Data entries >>
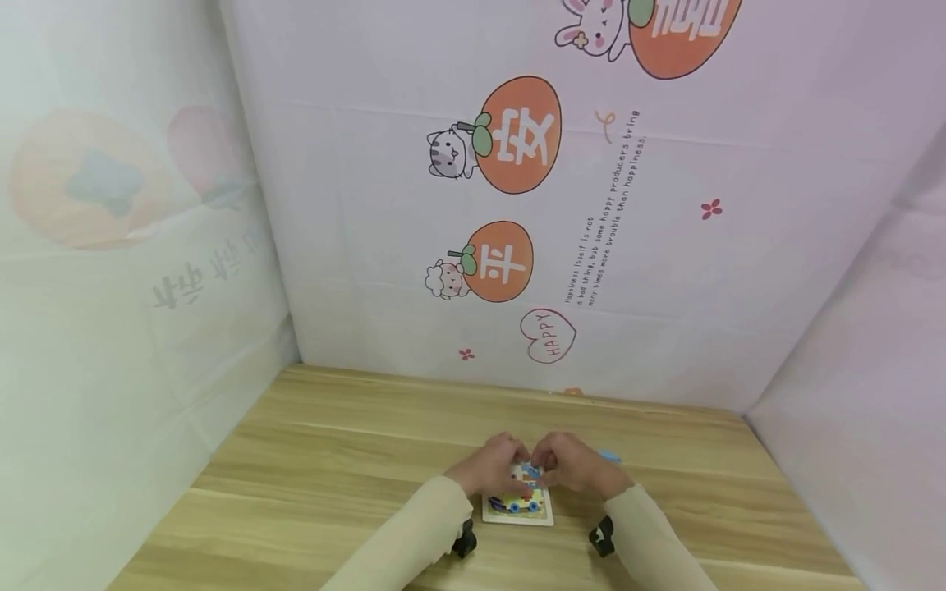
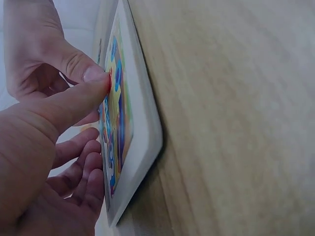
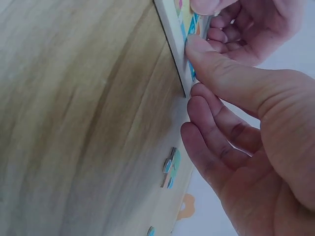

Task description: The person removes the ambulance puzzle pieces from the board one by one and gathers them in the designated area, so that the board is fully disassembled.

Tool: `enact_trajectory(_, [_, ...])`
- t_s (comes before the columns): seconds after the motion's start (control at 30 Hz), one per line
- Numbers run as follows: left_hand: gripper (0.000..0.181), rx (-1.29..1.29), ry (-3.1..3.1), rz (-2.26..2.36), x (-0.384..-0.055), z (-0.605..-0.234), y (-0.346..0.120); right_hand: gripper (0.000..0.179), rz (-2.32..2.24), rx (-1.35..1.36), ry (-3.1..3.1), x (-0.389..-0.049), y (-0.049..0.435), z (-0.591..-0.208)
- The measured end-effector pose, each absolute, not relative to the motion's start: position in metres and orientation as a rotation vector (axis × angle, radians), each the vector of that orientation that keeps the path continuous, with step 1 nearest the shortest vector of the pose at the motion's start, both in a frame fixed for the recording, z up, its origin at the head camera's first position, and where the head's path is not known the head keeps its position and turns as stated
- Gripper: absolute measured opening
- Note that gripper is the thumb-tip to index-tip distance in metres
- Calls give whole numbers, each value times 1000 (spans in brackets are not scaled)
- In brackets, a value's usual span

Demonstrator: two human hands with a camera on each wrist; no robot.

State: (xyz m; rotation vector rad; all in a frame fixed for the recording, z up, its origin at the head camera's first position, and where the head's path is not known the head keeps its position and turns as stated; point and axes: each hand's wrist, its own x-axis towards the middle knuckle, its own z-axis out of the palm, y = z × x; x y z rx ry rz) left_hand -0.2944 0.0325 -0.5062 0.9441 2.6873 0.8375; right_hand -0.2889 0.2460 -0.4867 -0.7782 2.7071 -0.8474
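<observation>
A small jigsaw puzzle (image 1: 517,513) in a pale-rimmed tray lies on the table, showing a yellow vehicle with blue wheels and a red cross. My left hand (image 1: 493,464) lies over its far left part. In the left wrist view the left thumb (image 2: 88,96) presses on the picture, while the other fingers curl at the tray's edge. From the far right corner, my right hand (image 1: 572,461) grips the puzzle, the right thumb (image 3: 211,61) on its face and the fingers bent beside the edge. Both thumbs are close together. The hands hide the far part of the picture.
Beyond the right hand lies a loose blue puzzle piece (image 1: 609,455). The right wrist view shows a green and blue piece (image 3: 172,167) and part of another blue piece (image 3: 151,231) on the wood-grain table (image 1: 332,492). Printed white cloth walls (image 1: 369,246) surround the back and sides.
</observation>
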Motion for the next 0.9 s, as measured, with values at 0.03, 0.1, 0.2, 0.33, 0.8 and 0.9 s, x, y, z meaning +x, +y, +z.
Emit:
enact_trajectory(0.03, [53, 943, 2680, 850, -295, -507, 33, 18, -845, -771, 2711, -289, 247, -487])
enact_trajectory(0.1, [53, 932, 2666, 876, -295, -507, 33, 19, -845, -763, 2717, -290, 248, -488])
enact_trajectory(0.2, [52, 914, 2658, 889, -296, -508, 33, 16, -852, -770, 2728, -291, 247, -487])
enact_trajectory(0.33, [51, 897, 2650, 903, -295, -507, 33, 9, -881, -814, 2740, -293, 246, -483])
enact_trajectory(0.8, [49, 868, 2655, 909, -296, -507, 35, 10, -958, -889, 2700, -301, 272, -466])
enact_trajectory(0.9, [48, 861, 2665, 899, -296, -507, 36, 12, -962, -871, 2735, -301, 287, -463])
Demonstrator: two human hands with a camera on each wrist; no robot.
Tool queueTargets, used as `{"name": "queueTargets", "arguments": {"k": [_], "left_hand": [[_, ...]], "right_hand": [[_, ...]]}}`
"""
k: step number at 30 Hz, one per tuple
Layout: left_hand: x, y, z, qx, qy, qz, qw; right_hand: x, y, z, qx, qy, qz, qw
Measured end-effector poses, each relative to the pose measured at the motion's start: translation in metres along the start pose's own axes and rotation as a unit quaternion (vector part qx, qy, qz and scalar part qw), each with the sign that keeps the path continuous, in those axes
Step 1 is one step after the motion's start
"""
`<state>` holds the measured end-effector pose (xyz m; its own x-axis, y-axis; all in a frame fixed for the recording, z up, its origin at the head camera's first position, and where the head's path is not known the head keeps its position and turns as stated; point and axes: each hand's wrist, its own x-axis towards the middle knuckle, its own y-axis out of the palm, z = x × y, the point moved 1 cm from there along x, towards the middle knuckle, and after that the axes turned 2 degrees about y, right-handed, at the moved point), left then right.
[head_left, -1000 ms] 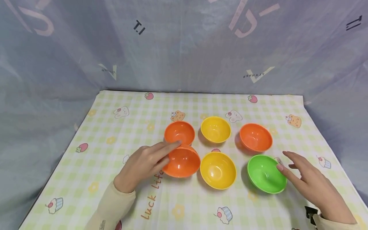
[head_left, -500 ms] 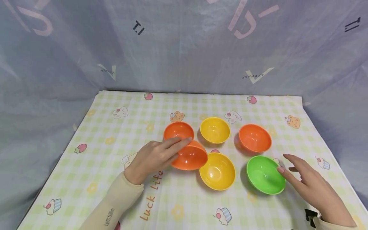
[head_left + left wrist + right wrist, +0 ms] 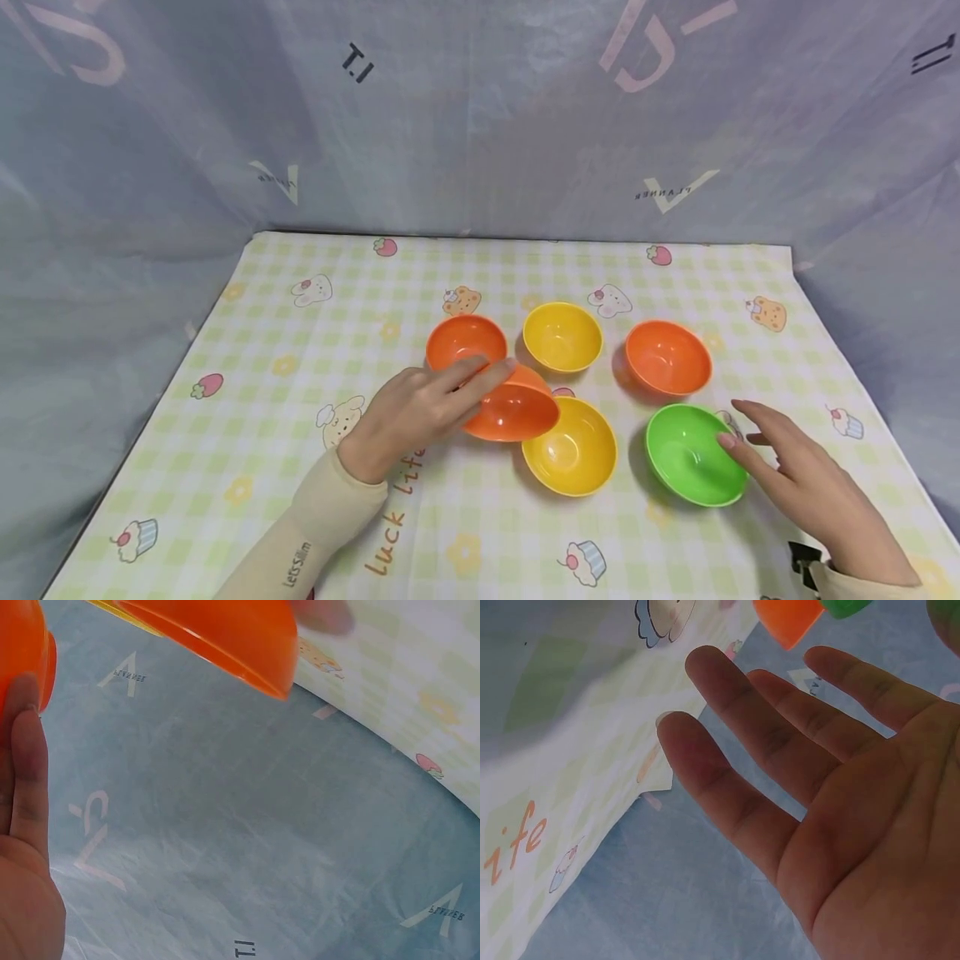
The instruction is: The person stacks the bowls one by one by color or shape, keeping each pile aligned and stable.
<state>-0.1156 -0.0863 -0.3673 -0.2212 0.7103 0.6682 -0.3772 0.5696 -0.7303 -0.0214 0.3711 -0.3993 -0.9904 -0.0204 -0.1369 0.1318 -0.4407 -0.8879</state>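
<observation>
My left hand (image 3: pixel 420 412) grips an orange bowl (image 3: pixel 517 417) by its wall, fingers over the far side. The bowl is tilted, its inside facing me, and its right edge overlaps the front yellow bowl (image 3: pixel 573 458). Just behind it sits another orange bowl (image 3: pixel 467 337), partly hidden by my fingers. Two orange bowl surfaces show in the left wrist view, one against the fingers. My right hand (image 3: pixel 810 483) hovers with fingers extended at the right rim of the green bowl (image 3: pixel 693 458), thumb tip overlapping it. The right wrist view shows that palm holding nothing.
In the back row stand a yellow bowl (image 3: pixel 562 337) and, to its right, an orange bowl (image 3: pixel 667 358). A green checked tablecloth (image 3: pixel 465 517) with cartoon prints covers the table. A grey-blue curtain (image 3: pixel 465 125) hangs behind and at both sides.
My left hand has moved the orange bowl to the right, from beside the front yellow bowl to overlapping its rim, tilting it further. My right hand has hardly moved.
</observation>
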Motion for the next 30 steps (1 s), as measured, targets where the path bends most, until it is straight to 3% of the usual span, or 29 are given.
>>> {"name": "queueTargets", "arguments": {"k": [5,14,25,30], "left_hand": [[0.006,0.003,-0.005,0.016,0.015,-0.019,0.9996],[0.016,0.014,-0.017,0.072,0.083,-0.054,0.9925],[0.032,0.024,-0.027,0.073,0.107,-0.06,0.9898],[0.036,0.028,-0.03,0.081,0.114,-0.046,0.9891]], "right_hand": [[0.001,-0.001,0.001,-0.002,0.003,0.004,1.0],[0.0,0.0,0.002,-0.001,0.001,0.008,1.0],[-0.004,0.0,0.004,-0.003,0.007,0.004,1.0],[-0.006,0.0,0.002,-0.003,0.007,0.008,0.9999]]}}
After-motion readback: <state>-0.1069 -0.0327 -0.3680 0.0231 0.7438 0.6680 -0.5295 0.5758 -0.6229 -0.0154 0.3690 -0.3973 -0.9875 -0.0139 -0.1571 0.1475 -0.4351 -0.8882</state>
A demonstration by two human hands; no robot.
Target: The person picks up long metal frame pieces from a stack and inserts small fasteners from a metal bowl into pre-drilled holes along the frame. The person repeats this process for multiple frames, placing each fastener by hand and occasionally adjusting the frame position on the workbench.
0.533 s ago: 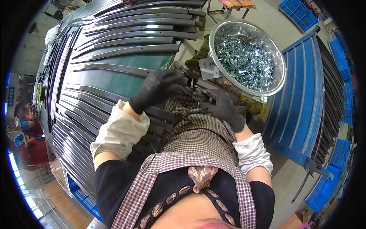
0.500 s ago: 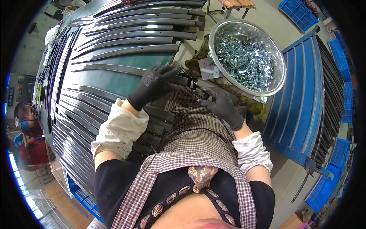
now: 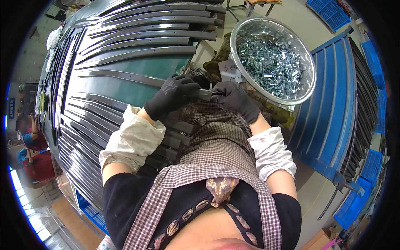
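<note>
My left hand (image 3: 174, 95), in a dark work glove, is closed around the end of a long dark strip (image 3: 125, 76) that lies across the table. The strip's grey end (image 3: 204, 95) shows between my two hands. Pinched in my gloved right hand (image 3: 236, 100) is a small metal piece (image 3: 215, 92), which meets the strip's end. Its exact kind is too small to make out. Just beyond my right hand stands a large round clear-walled bowl (image 3: 310, 85) heaped with small shiny metal clips (image 3: 271, 66).
Many dark strips (image 3: 141, 52) lie in rows on the green-topped table (image 3: 146, 68) to the left. A blue metal rack (image 3: 321, 108) with more strips stands at right. Blue crates (image 3: 329, 14) sit beyond on the floor. Another person (image 3: 35, 146) is at far left.
My right hand has moved in toward my left, bringing the small metal piece to the strip's end. My left fingers, stretched out before, have closed on the strip.
</note>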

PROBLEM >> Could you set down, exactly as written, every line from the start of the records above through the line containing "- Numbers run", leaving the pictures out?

WRITTEN SOLUTION >>
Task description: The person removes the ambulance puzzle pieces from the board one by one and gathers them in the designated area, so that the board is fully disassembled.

Tool: `enact_trajectory(_, [_, ...])`
- t_s (comes before the columns): seconds after the motion's start (control at 30 Hz), one per line
- Numbers run as follows: left_hand: gripper (0.000..0.181), rx (-1.29..1.29), ry (-3.1..3.1), rz (-2.26..2.36), x (-0.384..-0.055), z (-0.605..-0.234), y (-0.346..0.120); right_hand: gripper (0.000..0.179), rz (-2.32..2.24), rx (-1.35..1.36), ry (-3.1..3.1), x (-0.389..-0.049), y (-0.049..0.435), z (-0.591..-0.208)

The exercise is now finished.